# Twitter Text Report

## October 25, 2022

### By Serena Gestring

[Credit for Images](https://www.vangoghgallery.com/painting/)

![](sunf_resize.jpg)

On Friday October 14, 2022, two climate activists [threw tomato soup on Vincent Van Gogh's "Sunflowers" painting](https://www.npr.org/2022/10/14/1129098184/van-gogh-sunflowers-soup-climate-protest-london-gallery) in the London National Gallery to protest fossil fuel extraction. These two individuals belong to the Just Stop Oil activist organization, which has orchestrated a few other art-related protests in the past year. Though the painting itself was unharmed and put back on display, this event has sparked debate on social media regarding the act itself, what it represents, and its effectiveness. Therefore, the driving question I am looking to answer is: "What is the general sentiment regarding climate activism and valid activism methods after the Van Gogh tomato soup protest at the National Gallery?" In essence, I want to know how people are reacting to this protest and to the concept of using destruction of art as a form/attempt of activism. 

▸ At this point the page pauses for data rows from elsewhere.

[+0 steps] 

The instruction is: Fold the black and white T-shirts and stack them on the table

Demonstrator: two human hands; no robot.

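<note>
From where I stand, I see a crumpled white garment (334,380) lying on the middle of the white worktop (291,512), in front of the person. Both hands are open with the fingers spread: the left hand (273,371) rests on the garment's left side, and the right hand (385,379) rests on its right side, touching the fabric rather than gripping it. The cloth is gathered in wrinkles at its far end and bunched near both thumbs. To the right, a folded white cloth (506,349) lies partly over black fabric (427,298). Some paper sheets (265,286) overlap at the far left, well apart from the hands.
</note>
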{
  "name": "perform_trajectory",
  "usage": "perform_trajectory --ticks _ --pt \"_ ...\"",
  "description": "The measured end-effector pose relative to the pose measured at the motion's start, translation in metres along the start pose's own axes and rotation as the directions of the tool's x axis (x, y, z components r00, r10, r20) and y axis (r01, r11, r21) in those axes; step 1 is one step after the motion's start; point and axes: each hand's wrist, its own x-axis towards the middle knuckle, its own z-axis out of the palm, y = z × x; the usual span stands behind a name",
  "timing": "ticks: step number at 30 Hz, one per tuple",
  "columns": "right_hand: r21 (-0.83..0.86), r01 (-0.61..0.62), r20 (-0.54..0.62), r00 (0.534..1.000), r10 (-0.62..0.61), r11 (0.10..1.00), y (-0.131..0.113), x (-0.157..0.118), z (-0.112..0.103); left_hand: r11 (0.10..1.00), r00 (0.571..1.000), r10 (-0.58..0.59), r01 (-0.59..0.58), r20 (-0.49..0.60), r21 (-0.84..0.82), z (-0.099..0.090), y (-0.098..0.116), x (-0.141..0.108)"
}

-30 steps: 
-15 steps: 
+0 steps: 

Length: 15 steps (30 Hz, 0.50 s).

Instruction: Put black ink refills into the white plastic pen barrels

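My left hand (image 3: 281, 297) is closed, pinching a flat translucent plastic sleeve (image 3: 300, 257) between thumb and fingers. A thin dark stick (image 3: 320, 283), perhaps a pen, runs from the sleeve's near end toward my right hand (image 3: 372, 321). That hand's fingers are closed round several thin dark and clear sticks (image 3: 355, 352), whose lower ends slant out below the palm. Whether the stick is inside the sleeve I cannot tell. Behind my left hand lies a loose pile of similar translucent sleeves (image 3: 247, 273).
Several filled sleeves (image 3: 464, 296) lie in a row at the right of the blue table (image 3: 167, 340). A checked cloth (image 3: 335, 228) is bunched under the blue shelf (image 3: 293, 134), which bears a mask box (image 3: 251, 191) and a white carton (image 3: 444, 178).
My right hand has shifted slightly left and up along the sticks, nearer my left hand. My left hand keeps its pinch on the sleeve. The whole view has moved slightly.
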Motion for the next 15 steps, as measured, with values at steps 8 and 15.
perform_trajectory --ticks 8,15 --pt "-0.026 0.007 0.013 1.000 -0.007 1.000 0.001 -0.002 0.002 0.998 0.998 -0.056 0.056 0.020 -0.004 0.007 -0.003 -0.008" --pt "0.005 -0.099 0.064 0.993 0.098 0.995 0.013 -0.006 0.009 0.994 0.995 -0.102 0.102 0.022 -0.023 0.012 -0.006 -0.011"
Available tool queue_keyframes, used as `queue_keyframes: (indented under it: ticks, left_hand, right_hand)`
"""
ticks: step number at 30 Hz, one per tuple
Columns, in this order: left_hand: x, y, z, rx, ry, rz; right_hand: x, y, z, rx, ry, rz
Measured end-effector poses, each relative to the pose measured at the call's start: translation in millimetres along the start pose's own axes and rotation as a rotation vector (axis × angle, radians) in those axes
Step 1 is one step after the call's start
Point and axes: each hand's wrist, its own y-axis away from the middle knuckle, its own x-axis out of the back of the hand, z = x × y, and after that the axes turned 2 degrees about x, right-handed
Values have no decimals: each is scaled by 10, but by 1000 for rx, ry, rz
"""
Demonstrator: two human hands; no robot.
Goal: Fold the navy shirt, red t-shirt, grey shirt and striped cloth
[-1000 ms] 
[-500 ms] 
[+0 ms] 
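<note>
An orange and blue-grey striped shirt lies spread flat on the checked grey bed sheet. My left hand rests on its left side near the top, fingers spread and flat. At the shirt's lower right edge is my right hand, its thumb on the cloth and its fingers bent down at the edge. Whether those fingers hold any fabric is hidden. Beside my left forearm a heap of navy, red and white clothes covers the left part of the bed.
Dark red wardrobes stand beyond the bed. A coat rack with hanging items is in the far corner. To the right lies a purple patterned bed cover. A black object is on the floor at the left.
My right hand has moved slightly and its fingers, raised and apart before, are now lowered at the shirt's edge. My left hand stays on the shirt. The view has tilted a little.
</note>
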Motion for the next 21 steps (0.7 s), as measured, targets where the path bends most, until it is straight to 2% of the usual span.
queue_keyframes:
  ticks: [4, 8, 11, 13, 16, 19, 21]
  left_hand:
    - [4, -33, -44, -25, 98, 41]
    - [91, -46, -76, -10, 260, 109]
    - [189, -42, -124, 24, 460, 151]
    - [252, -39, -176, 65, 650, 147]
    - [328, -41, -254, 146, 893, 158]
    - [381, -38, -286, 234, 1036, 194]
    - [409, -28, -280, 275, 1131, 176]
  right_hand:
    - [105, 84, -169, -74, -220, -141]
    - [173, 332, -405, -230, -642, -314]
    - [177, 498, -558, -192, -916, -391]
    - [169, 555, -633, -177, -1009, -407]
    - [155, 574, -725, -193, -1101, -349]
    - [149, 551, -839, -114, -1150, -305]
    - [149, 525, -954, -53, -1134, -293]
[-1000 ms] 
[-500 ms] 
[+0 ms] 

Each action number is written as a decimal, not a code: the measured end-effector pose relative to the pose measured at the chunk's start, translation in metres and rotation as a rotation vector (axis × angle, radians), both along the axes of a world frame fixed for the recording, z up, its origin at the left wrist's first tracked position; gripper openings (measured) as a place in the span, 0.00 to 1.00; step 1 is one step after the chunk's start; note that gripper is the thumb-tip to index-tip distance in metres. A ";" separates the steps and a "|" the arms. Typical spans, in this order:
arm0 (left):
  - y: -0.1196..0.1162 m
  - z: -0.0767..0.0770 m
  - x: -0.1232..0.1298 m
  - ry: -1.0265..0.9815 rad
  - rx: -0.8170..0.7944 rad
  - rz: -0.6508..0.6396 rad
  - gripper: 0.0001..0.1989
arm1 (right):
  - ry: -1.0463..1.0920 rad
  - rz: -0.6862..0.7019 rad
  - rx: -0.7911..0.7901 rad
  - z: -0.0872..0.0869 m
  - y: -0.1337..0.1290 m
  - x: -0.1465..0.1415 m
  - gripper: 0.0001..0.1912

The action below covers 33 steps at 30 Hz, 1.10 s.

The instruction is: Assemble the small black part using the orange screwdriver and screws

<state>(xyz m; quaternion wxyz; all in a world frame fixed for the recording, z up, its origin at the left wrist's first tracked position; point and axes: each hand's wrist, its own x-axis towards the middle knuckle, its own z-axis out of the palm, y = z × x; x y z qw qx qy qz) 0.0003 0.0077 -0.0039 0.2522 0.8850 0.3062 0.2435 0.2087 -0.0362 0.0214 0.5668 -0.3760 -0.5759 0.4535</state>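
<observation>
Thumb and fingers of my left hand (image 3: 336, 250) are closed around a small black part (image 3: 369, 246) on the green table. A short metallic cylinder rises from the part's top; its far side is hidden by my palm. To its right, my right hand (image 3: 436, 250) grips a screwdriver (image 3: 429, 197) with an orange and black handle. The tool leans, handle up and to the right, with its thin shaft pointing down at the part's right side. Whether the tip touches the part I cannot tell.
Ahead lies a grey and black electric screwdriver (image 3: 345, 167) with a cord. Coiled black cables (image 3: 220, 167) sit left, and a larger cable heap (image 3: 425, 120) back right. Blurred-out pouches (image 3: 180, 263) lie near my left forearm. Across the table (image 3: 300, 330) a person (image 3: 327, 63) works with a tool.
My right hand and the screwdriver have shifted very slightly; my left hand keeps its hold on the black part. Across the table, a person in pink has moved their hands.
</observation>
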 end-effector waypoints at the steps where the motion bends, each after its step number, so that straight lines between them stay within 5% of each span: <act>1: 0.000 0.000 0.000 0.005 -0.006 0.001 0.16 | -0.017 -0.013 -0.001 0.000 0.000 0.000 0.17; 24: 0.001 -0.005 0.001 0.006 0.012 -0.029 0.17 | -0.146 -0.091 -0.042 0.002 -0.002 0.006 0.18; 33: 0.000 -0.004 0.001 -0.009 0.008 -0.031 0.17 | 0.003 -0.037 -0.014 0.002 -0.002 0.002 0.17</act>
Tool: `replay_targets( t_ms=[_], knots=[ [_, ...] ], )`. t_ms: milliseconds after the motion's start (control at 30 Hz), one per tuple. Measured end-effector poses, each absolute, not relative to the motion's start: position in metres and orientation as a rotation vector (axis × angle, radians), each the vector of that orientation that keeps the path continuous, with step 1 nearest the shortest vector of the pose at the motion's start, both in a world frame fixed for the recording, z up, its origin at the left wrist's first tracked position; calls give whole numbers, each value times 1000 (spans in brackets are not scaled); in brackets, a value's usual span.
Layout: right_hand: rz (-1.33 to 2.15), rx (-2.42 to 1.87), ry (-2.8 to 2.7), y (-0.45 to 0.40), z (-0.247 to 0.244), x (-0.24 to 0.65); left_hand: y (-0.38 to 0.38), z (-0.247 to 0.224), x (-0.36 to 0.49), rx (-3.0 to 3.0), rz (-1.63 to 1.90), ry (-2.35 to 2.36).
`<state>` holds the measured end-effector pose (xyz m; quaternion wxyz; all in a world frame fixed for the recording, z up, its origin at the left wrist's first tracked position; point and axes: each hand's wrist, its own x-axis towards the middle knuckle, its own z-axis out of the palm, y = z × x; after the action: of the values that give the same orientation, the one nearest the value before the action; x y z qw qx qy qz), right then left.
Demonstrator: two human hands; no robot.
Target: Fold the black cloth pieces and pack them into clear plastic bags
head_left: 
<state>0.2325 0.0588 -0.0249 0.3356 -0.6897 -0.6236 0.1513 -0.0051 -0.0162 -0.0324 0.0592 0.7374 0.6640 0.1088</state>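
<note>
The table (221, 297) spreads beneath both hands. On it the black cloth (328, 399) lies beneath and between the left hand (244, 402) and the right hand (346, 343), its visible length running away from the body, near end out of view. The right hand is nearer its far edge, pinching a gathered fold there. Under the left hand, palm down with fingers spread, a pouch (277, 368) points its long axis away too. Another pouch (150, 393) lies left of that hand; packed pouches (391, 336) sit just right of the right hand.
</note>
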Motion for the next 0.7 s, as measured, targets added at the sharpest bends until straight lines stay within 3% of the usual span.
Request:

I think this is an important conversation to analyze because the awareness and support garnered through activism is essential for actually creating change. If climate activists want to initiate change, then looking at how people react to different methods of protesting/activism will provide insight on what methods are working and what methods are not; which methods are getting people engaged and which are making people turn away. While this particular report is looking at this one specific event, this also starts the broader conversation of what will lead to actual change regarding climate policies and fossil fuel/oil policies that will benefit us and our planet.  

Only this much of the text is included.